No country, even one whose medical policies have saved millions of lives, should get a pass on a potentially negative practice. Every new social and technological change should be open to scrutiny and comradely criticism. Cuba has certainly made errors that could damage public health. Its gravest mistake, one that was more serious than all others combined, was the decision during the 1980s to build a nuclear power plant. That project was thwarted by the 1989–90 collapse of the Soviet Union and a consequent loss of funding, but if the plant had gone up, it would not have been healthy, to say the least, for children and other living things on the island to risk a Chernobyl or a Fukushima. Another regrettable policy is Cuba’s almost 1950s approach to marijuana. Since it is one of the cheapest weeds to grow and could have a large variety of medical uses, Cuba is missing out on an opportunity to contribute to multiple low-cost treatments.

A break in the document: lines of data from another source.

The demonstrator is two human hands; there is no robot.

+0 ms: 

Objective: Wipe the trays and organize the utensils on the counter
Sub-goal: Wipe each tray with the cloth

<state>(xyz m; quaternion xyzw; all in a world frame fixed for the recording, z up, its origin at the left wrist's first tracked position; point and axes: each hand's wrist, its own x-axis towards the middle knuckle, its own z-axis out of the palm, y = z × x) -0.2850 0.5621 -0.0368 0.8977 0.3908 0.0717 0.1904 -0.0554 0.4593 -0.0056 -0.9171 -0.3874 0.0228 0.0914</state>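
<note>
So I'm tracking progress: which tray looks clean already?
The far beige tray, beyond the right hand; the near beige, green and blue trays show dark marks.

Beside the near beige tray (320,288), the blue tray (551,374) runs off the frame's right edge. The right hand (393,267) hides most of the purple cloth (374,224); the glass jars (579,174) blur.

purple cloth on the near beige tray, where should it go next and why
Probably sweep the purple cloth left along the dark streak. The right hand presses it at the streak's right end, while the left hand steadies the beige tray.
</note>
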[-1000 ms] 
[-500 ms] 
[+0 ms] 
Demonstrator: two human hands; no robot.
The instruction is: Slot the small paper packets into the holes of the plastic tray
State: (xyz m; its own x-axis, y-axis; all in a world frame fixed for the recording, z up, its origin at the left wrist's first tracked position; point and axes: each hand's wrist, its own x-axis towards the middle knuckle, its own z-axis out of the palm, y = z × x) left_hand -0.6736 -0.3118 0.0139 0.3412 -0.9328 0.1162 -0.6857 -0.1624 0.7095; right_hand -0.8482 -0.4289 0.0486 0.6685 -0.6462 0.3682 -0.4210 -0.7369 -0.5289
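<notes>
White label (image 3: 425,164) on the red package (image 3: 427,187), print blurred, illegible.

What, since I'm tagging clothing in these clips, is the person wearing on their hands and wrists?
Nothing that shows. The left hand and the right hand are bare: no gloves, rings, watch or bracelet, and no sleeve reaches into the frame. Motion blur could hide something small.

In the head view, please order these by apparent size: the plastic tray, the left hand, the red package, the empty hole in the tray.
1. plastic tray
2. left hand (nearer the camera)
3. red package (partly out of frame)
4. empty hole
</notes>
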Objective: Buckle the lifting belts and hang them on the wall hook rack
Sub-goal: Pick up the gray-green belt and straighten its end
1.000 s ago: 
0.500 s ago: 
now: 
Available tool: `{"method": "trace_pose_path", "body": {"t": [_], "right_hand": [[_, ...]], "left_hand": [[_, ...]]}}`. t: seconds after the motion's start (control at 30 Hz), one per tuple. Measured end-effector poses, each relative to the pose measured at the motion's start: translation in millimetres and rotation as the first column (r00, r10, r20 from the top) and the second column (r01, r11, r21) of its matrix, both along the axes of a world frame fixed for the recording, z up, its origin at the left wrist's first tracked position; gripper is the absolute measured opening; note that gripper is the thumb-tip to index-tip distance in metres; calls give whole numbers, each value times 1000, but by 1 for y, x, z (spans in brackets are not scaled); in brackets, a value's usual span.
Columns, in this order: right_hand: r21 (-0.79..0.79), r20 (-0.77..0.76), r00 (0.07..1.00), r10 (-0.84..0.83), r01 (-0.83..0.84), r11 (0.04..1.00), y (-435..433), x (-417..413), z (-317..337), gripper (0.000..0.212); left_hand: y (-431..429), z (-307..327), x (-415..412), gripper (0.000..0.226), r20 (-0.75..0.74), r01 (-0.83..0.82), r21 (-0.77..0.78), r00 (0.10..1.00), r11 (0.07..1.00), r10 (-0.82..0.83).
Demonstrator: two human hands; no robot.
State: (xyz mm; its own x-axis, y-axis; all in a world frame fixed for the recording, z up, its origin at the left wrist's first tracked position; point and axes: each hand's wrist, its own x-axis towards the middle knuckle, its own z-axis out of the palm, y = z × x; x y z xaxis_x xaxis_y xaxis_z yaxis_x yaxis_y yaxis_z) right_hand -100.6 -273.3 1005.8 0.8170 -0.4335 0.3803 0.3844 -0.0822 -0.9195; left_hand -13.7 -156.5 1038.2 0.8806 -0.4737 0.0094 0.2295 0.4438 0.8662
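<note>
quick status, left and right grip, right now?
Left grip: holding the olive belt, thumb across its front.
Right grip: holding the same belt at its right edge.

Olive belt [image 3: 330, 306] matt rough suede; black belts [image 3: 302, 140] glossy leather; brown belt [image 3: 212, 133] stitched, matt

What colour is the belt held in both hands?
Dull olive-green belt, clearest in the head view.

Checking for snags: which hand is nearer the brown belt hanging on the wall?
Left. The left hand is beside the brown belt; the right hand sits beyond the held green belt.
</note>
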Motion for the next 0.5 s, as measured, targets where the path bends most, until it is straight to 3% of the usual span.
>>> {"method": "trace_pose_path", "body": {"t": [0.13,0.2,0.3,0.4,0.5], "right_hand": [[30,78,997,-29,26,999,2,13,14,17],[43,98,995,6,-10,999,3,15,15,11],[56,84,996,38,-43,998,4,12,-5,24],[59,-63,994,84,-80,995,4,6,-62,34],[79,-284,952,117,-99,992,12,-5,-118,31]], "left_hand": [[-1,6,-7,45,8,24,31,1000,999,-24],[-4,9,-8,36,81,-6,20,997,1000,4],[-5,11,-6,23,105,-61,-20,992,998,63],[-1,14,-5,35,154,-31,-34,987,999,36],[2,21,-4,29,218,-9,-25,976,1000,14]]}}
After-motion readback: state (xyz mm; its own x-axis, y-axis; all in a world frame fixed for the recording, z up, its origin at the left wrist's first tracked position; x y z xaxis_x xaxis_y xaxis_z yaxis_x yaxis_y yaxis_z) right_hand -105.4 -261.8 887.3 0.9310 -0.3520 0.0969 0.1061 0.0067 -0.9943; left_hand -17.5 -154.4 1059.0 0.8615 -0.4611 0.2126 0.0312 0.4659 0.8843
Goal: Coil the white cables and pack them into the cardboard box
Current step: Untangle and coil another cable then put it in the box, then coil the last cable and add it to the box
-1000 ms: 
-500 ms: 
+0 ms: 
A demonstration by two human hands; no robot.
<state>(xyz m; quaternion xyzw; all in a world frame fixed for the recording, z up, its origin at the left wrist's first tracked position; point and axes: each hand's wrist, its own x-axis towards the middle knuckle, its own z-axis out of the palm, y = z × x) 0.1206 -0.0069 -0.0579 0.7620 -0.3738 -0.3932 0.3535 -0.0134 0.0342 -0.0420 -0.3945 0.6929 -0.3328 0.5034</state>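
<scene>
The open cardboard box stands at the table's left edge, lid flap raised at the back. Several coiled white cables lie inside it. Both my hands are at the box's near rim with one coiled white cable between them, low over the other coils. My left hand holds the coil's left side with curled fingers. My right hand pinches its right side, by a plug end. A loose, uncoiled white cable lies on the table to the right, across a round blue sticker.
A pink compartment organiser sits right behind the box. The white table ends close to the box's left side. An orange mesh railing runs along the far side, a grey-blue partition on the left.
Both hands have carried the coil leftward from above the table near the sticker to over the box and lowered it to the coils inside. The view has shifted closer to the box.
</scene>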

While we should not ignore these problematic decisions made by Cuba, they are vastly outweighed by the nation’s contributions to global health. Health Care without Borders thoroughly documents how they extend beyond specific interventions to encompass the transfer of technology and the design of new health systems. How different this is from what is happening to drug costs in the corporate world. For example, Rodelis Corporation obtained the rights to Cycloserine, one of the few antibiotics available to combat drug-resistant tuberculosis and raised its price by 2,000 percent, so that a full treatment now costs $500,000.
In October 2015, it came to light that the Trans-Pacific Partnership (TPP) would extend the length of patent protection for pharmaceuticals to twelve years. During that time, cheaper generic alternatives to brand-name drugs could not be sold, leaving thousands, perhaps millions, of people in the twelve TPP countries unable to afford critical medications. Such trade deals reveal drug companies as having the warmth and compassion of a school of leering sharks about to begin a feeding frenzy. The path that Cuba is forging leads in the opposite direction from that demanded by production for profit.